Logitech MX5000 (must, have 3 of them)

Textmate, vi, netbeans, eclipse, photoshop, firefox, chromium, chrome,
hexfiend, apache, postgres, mysql, redis, nginx, mongodb, php, python, xcode,
itunes, virtualbox, truecrypt, skitch, visual studio, freebsd

4-5 diff smartphones but use none of them. bunch of servers in the cloud. most
used app is terminal.

------
jayphelps
Who am I?

    
    
        Code monkey that runs a modest software sweatshop in Orange County, CA
        and is constantly scheming startups.
    

What Hardware Am I Using?

    
    
        27" iMac i7 w/ 16GB ram
            - Best Mac I've ever owned, hands down.
    
        2.66GHz Quad-core Mac Pro w/ 8GB ram w/ 20" Cinema Display
            - Surprisingly don't use this much
              ever since I got my iMac.
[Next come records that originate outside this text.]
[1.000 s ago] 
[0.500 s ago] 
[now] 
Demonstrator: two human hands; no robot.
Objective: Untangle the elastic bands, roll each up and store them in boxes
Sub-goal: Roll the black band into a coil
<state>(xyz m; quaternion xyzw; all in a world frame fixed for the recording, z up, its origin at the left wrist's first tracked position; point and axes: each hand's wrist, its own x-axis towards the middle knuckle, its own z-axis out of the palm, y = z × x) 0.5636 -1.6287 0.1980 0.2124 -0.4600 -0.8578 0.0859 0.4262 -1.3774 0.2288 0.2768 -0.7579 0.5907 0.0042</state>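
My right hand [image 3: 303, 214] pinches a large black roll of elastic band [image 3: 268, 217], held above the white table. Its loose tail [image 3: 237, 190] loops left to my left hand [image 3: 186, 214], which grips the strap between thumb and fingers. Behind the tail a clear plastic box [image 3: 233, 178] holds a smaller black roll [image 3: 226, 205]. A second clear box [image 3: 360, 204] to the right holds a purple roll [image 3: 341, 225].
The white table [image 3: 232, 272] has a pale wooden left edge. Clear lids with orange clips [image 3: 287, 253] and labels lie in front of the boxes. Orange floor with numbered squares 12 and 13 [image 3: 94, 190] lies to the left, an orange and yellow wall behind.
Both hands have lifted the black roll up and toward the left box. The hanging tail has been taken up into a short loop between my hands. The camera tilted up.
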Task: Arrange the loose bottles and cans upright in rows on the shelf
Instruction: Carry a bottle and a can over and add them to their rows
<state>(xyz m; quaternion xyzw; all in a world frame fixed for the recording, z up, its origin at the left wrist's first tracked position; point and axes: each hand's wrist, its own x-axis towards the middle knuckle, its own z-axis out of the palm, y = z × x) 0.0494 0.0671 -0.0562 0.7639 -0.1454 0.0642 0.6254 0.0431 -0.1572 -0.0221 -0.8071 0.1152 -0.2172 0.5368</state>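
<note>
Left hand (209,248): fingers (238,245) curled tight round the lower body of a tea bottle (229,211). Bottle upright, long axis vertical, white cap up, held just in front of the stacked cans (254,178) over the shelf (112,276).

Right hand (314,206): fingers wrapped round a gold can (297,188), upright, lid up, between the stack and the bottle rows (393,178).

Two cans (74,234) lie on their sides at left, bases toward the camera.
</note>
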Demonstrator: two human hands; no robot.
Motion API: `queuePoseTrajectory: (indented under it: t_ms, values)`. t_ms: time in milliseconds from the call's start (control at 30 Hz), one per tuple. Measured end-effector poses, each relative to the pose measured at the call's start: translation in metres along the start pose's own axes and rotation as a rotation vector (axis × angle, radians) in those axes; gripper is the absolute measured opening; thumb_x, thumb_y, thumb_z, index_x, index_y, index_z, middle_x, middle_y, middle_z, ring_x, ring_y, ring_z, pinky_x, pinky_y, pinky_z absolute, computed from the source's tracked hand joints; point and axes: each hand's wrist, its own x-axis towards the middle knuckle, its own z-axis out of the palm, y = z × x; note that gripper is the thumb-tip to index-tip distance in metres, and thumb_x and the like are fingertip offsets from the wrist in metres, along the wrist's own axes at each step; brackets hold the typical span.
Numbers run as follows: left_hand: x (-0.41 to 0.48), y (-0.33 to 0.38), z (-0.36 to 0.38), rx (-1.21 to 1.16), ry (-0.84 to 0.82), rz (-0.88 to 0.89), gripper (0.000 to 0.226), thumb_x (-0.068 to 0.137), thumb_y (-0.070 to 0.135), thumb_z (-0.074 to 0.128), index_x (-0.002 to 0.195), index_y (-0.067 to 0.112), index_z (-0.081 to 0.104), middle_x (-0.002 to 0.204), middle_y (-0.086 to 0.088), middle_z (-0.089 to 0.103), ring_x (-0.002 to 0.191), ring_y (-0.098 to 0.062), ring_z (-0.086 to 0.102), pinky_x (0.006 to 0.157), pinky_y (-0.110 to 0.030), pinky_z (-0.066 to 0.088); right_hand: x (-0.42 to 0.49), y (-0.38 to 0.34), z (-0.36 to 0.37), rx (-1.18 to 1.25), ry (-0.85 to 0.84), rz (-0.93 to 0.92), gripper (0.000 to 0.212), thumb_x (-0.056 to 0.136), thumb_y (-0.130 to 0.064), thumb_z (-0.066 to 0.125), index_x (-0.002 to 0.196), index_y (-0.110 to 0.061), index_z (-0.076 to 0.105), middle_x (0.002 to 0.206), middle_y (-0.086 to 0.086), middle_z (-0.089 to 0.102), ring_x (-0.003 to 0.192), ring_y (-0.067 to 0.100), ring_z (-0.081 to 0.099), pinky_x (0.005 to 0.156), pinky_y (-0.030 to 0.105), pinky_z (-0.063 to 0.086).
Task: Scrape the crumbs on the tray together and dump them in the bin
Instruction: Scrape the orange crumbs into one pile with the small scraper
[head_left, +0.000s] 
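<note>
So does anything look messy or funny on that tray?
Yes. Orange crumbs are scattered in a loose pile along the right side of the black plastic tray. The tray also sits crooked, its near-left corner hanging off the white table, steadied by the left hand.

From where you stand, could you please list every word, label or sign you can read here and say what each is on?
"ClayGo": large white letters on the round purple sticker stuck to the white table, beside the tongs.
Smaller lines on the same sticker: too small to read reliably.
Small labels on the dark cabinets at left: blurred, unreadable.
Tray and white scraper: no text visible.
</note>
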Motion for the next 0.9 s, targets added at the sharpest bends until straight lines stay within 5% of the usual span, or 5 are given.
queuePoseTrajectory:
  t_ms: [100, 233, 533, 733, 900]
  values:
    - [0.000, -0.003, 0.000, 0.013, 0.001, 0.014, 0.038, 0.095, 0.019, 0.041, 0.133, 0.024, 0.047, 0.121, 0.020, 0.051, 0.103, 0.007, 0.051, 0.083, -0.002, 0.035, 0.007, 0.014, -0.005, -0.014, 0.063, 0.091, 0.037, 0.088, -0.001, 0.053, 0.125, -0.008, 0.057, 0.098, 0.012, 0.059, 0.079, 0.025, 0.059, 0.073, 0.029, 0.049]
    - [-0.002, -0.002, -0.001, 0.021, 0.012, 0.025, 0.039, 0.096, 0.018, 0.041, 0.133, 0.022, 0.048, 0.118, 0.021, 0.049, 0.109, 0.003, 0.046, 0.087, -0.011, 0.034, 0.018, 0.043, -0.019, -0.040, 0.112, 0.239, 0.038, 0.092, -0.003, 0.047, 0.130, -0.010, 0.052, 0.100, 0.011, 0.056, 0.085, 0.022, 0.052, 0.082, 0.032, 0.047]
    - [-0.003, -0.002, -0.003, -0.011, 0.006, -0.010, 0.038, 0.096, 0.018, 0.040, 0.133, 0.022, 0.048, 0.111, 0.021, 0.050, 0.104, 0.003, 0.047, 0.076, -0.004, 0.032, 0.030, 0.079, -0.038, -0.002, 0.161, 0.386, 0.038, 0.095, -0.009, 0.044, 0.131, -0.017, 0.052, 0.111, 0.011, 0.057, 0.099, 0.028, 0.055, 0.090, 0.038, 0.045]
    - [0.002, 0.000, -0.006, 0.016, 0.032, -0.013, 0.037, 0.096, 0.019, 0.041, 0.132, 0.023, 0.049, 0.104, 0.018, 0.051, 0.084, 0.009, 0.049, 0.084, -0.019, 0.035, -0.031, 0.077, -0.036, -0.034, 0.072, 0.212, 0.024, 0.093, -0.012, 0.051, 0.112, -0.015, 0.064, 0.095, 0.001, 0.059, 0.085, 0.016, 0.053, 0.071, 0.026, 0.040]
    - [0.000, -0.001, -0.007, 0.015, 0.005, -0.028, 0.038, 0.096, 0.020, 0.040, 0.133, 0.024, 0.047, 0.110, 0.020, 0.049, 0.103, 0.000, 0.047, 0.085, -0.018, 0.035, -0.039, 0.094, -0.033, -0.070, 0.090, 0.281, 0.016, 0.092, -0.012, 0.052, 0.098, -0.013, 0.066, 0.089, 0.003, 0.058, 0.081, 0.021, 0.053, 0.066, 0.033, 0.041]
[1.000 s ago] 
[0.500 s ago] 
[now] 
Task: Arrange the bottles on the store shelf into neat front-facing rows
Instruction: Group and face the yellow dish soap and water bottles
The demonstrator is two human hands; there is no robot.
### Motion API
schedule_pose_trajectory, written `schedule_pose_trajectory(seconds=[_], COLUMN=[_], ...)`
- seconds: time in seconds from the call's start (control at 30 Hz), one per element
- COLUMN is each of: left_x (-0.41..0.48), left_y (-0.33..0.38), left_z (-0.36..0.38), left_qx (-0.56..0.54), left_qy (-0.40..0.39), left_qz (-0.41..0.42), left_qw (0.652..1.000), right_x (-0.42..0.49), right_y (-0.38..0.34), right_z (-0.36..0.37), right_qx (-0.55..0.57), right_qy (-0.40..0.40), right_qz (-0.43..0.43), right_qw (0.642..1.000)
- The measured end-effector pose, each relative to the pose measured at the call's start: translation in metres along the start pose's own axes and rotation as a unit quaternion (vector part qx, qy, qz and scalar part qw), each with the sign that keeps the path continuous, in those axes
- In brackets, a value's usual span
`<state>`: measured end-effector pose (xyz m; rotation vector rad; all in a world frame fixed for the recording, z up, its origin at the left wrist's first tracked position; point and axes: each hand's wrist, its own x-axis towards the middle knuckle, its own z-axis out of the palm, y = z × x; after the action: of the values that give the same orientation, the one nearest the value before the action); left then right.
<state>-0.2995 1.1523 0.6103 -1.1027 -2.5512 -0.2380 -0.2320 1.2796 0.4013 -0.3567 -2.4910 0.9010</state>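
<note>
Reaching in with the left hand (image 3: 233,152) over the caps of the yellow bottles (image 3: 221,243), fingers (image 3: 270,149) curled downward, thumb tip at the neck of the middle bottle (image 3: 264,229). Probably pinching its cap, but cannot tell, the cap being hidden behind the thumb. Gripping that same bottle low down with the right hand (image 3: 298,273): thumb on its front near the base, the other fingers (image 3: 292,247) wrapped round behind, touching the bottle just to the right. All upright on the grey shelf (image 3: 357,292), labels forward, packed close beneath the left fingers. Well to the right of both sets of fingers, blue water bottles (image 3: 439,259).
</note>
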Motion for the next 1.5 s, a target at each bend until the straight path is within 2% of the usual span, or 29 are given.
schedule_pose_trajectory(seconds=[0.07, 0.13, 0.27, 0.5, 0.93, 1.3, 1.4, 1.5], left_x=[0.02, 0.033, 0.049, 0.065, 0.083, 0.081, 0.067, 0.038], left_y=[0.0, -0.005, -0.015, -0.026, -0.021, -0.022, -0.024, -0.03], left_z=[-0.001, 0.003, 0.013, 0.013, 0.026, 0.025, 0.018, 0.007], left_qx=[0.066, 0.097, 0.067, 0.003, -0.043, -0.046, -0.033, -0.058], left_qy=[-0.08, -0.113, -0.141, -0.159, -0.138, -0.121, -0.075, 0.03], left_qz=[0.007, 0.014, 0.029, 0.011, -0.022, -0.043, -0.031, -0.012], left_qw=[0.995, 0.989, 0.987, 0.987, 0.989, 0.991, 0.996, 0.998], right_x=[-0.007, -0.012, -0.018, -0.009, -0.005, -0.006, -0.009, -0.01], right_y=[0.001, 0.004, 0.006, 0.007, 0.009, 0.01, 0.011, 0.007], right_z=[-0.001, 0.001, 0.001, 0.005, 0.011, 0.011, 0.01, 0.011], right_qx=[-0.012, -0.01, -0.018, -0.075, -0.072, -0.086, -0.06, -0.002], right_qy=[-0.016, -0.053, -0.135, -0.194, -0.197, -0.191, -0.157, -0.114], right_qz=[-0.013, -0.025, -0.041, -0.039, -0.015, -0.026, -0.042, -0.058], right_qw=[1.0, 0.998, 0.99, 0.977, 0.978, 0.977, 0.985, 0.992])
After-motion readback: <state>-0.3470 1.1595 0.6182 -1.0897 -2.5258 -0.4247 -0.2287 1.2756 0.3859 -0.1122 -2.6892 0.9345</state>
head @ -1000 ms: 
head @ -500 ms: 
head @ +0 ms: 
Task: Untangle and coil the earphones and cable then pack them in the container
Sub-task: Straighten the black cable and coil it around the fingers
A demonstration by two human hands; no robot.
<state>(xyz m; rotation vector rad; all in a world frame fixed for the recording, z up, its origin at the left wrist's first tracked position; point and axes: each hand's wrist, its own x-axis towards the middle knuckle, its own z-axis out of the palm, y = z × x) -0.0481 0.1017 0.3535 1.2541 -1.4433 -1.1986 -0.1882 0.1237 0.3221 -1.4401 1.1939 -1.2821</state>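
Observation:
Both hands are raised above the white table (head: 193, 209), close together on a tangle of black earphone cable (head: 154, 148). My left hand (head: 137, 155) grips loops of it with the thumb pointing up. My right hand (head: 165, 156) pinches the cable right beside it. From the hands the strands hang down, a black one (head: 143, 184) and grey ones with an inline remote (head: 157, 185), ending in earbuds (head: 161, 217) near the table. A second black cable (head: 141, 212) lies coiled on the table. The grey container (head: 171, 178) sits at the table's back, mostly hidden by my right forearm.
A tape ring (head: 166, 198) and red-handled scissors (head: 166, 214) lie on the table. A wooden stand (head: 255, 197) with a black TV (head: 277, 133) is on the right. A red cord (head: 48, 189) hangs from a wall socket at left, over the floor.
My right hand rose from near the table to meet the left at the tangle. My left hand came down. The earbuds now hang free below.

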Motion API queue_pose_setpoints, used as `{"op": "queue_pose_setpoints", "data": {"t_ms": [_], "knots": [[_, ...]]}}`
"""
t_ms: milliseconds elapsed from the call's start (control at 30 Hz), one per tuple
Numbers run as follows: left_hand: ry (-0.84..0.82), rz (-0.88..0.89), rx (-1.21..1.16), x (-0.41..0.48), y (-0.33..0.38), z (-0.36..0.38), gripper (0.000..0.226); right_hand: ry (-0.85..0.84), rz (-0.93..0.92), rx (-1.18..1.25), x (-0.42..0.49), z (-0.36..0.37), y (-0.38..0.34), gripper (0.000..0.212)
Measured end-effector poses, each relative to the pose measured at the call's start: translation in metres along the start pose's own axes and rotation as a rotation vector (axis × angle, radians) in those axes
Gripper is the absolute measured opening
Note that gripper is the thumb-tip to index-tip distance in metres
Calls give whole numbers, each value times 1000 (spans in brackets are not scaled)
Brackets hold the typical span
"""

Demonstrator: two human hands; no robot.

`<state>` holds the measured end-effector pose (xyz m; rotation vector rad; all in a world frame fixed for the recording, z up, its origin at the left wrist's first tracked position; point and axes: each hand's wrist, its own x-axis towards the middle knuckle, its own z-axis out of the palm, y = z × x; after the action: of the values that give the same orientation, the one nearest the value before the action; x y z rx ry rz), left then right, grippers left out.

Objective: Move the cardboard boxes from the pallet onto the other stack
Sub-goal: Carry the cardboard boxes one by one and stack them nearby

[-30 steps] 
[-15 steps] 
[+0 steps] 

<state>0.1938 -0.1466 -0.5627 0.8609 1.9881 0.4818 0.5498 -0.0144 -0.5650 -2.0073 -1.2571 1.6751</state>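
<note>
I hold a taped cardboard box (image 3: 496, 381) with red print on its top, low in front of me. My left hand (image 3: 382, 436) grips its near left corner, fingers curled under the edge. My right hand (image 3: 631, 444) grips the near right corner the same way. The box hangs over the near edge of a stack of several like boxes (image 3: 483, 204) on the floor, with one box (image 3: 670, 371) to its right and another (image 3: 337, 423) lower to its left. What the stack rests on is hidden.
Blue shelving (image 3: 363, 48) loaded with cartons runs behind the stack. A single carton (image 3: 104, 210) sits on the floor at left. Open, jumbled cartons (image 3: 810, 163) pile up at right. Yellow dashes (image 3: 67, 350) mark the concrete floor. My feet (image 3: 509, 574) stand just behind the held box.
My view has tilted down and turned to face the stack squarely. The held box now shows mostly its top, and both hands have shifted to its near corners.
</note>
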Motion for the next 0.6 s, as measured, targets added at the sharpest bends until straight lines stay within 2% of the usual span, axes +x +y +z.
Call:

Mostly for testing third party hardware
              like videos cards, etc with what I'm working on.
         
        Dell Precision T3500 Xeon 2.4 GHz w/ 4GB ram
            - My guinea pig machine for random shit
            - Various Linux distros (FreeBSD, Ubuntu, and testing of new 
              builds of various)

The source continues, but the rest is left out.